# Will ALL 2016 Chevy Cruzes Have Start-Stop Technology on Them?



## obermd (Mar 3, 2012)

Short answer - no. The 2016 Cruze Limited is a 2015 LS MT so we know it won't have the start/stop feature. My question is will all the new 1.4T models have start/stop technology.


----------



## JoeInMilwaukee (Dec 10, 2014)

The start-stop feature is something I _*do not*_ want in a car! I do, however, understand why automakers are migrating toward it.

I would equate the start-stop feature with turning off my audio/video system every time a commercial break begins and then turning it back on when the commercials are over. No, not simply muting the audio and displaying a blank screen--completely turning the system off!

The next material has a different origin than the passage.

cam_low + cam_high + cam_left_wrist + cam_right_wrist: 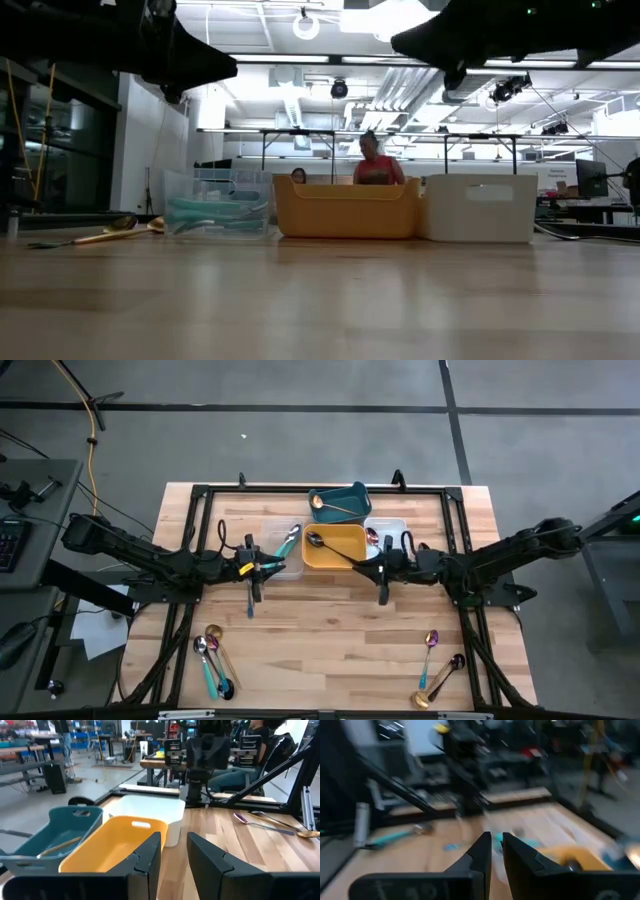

Now if there's an option to disable the start-stop feature then I would be okay with it. 


- Joe


----------



## obermd (Mar 3, 2012)

Start/Stop is part of the reason hybrids get such good city MPG. When implemented properly, i.e., not the way BMW did, it's completely seamless as the car actually starts moving solely on battery power while the engine is restarted. Start/Stop engines don't have a traditional starter motor. Instead, they use a really beefed up alternator to provide the rotational force necessary to start the engine.


----------



## hawkeye (Mar 31, 2012)

I saw on the 2016 Cruze website that the Premiere with the RS is only estimated at 38 mpg, while the L,LS, and LT are estimated at 40. I assume that it would be partially due to fatter tires with more rolling resistance and a slightly heavier curb weight. Is it possible that it might also skip the start stop or have more performance oriented gearing?


----------



## obermd (Mar 3, 2012)

hawkeye said:


> I saw on the 2016 Cruze website that the Premiere with the RS is only estimated at 38 mpg, while the L,LS, and LT are estimated at 40. I assume that it would be partially due to fatter tires with more rolling resistance and a slightly heavier curb weight. Is it possible that it might also skip the start stop or have more performance oriented gearing?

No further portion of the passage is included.